All quantities are in atomic units

libra_py.normal_modes.compute_dynmat(R, D, M, E, params)[source]

Computes and visualizes (as the trajectories) normal modes using the dynamic matrix: D_ij = [1/sqrt(m_i * m_j)] d^2E/dR_i dR_j

Here, H_ij = d^2E/dR_i dR_j is the Hessian

Parameters

  • R (MATRIX(ndof x nsteps-1)) – coordinates of all DOFs for all mid-timesteps

  • D (MATRIX(ndof x nsteps-1)) – the dynamic matrix

  • M (MATRIX(ndof x 1)) – masses of all DOFs

  • E (list of ndof/3 strings) – atom names (elements) of all atoms

  • params (dictionary) –

    parameters controlling the computations, including the visualization (see the visualize_modes(E, R, U, w, params) description). Contains keyword-value pairs:

    • params[“verbosity”] ( int ): level to control verbosity

    • params[“visualize”] ( int ): flag to control whether we want to produce additional files (with normal modes)

      • 0 - not to

      • 1 - do it

Returns

(w_a, w_inv_cm, U_a), where:

  • w_a ( MATRIX(ndof,1) ): frequencies - Hessian eigenvalues

  • w_inv_cm ( MATRIX(ndof,1) ): frequencies from - Hessian eigenvalues, in cm^-1 units

  • U_a ( MATRIX(ndof,ndof) ): Hessian eigenvectors

Return type

tuple

Note

All quantities are in atomic units

libra_py.normal_modes.covariance_matrix(X, M, flag)[source]

Computes the covariance matrix

Computes the covariance matrix $$K^x = <sqrt(m_i * m_j) * x_i * x_j }>$$

Parameters

  • X (MATRIX(ndof, nsteps)) – data collected along a trajectory: can be R, V, or A

  • M (MATRIX(ndof, 1)) – masses of all DOFs

  • flag (int) –

    controls how to compute variance

    • 0 - using the data as they are (no centering)

    • 1 - using the fluctuations of the data around the mean (do centering)

Returns

the matrix of covariance of all DOFs averaged over the trajectory

Return type

MATRIX(ndof, ndof)

libra_py.normal_modes.get_xyz(E, R, M, U, mode)[source]

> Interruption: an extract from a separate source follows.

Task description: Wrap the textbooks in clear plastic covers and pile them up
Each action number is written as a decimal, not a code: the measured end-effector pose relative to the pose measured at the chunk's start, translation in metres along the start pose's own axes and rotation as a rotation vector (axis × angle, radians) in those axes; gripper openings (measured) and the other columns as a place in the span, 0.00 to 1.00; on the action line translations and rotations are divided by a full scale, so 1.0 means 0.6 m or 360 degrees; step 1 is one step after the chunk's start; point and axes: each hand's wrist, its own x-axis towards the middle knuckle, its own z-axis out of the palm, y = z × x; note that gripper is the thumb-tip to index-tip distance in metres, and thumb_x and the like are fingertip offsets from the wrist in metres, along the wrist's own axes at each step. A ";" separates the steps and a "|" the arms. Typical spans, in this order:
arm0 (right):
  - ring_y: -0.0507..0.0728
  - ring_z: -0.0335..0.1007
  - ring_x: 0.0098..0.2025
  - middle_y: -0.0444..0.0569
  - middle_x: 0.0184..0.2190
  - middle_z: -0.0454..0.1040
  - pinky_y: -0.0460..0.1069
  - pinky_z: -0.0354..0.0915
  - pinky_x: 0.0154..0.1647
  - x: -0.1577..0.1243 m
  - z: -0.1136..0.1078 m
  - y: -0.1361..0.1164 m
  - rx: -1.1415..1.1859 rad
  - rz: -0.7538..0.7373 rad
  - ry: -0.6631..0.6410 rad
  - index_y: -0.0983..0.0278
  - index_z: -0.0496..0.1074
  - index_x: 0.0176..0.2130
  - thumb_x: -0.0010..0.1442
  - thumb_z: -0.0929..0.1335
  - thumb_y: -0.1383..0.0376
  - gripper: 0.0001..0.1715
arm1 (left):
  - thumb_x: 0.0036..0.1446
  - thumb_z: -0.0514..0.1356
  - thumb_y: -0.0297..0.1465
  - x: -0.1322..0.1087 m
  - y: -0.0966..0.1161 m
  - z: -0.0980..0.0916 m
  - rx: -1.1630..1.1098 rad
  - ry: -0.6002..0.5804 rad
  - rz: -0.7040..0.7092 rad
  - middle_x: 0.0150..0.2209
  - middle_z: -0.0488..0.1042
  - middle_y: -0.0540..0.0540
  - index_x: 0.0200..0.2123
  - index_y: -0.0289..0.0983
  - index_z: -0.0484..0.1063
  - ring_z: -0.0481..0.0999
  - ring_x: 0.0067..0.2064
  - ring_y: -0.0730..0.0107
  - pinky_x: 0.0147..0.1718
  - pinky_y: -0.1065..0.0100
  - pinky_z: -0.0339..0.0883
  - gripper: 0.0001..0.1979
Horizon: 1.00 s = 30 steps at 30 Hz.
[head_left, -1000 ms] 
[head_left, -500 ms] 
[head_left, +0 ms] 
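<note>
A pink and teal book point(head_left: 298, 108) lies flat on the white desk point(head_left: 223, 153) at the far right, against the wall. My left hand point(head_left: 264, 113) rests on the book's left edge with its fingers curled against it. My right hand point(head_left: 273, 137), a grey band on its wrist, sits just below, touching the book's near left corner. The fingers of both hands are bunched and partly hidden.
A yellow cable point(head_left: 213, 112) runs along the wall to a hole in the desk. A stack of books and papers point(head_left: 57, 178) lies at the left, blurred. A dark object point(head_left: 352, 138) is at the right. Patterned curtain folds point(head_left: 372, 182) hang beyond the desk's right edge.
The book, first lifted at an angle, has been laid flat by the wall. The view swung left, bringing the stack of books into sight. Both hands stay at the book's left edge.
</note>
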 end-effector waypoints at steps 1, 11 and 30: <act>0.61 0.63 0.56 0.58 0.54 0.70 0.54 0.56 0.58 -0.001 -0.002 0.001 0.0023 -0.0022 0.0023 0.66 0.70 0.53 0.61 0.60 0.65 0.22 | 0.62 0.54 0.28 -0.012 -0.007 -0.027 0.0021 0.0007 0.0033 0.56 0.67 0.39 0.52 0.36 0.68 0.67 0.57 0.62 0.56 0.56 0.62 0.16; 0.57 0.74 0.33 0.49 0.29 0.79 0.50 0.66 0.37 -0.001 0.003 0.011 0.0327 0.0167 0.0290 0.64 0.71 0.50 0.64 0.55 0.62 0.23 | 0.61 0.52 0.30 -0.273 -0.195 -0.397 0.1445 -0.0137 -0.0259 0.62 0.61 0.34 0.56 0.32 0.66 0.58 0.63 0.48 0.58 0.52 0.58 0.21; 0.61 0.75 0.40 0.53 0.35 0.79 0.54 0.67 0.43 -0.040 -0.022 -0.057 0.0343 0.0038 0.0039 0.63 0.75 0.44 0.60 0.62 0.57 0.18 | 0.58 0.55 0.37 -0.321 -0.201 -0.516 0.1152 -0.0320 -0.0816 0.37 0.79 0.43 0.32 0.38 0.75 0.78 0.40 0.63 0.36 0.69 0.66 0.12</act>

This function returns a string in the xyz format with X, Y, Z and UX, UY, UZ where X,Y,Z are the coordinates, UX, UY, UZ - vectors coming from those coordinates - e.g. normal modes

Parameters

  • E (list of ndof/3 strings) – atom names (elements) of all atoms

  • R (MATRIX(ndof x nsteps-1)) – coordinates of all DOFs for all mid-timesteps

  • M (MATRIX(ndof x 1)) – masses of all DOFs

  • U (MATRIX(ndof x ndof)) – a matrix containing normal mode vectors

  • mode (int) – index of the normal mode that we want to visualize

Returns

A string representing an xyz file

Return type

string

libra_py.normal_modes.get_xyz2(E, R, U, mode)[source]

This function returns a string in the xyz format with X, Y, Z and UX, UY, UZ where X,Y,Z are the coordinates, UX, UY, UZ - vectors coming from those coordinates - e.g. normal modes

Parameters

  • E (list of ndof/3 string) – atom names (elements) of all atoms

  • R (MATRIX(ndof x nsteps-1)) – coordinates of all DOFs for all mid-timesteps

  • U (MATRIX(ndof x ndof)) – a matrix containing normal mode vectors

  • mode (int) – index of the normal mode that we want to visualize

Returns

A string representing an xyz file

Return type

string

libra_py.normal_modes.visualize_modes(E, R, U, M, w, params)[source]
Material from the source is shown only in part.